◆ EXERCISE GOAL ◆
Pictures stay out of this copy, which runs from the first line of the material through the line containing "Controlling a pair".

◆ SOURCE MATERIAL ◆
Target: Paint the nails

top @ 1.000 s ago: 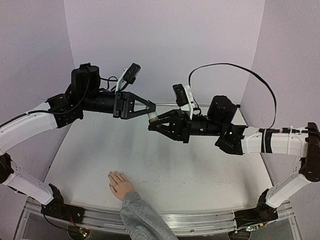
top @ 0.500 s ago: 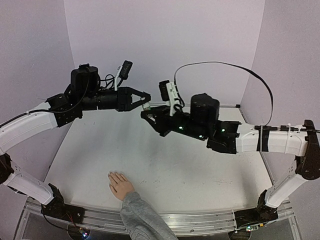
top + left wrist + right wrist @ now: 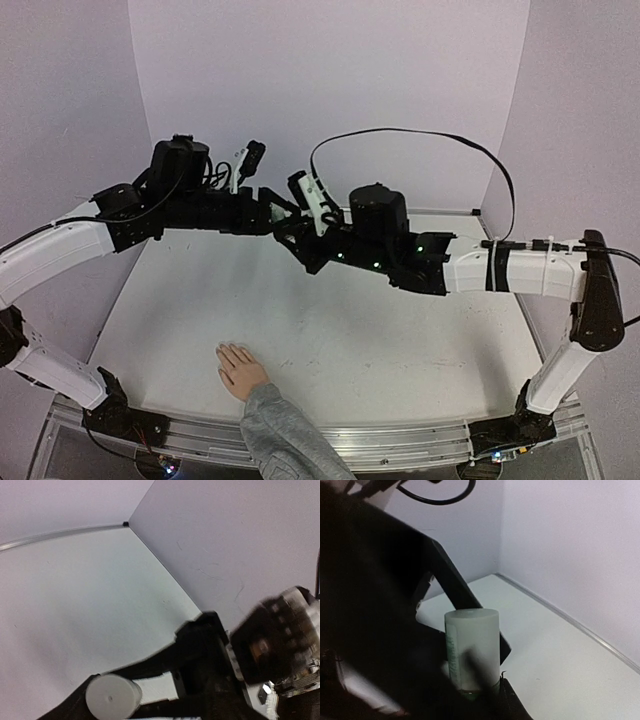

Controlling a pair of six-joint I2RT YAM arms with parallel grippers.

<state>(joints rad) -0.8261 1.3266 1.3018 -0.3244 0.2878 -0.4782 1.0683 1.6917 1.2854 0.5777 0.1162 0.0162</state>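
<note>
A small flesh-coloured hand [image 3: 241, 368] in a grey knit sleeve [image 3: 285, 436] lies palm down near the table's front edge. Its nails [image 3: 226, 350] are tiny and pale at the fingertips. High above the table's back half, my right gripper [image 3: 293, 240] is shut on the base of a whitish cylindrical bottle [image 3: 472, 650], which stands upright in the right wrist view. My left gripper [image 3: 278, 213] meets it from the left, its black fingers [image 3: 461, 592] spread on either side of the bottle's top. The left wrist view shows the bottle's round end [image 3: 112, 698].
Pale walls close the table [image 3: 400, 340] at the back and on both sides. A black cable [image 3: 410, 133] loops above the right arm. Both arms hang well above the tabletop, far from the hand.
The right arm has carried the bottle left, towards the left gripper. The left gripper closed on the bottle's top half a second ago and has since spread its fingers. The hand has not moved.
</note>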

◆ EXPECTED ANSWER ◆
Target: Paint the nails

top @ 1.000 s ago: 
top @ 0.500 s ago: 
top + left wrist + right wrist @ now: 

Controlling a pair of six-joint I2RT YAM arms with parallel grippers.

This concludes the answer.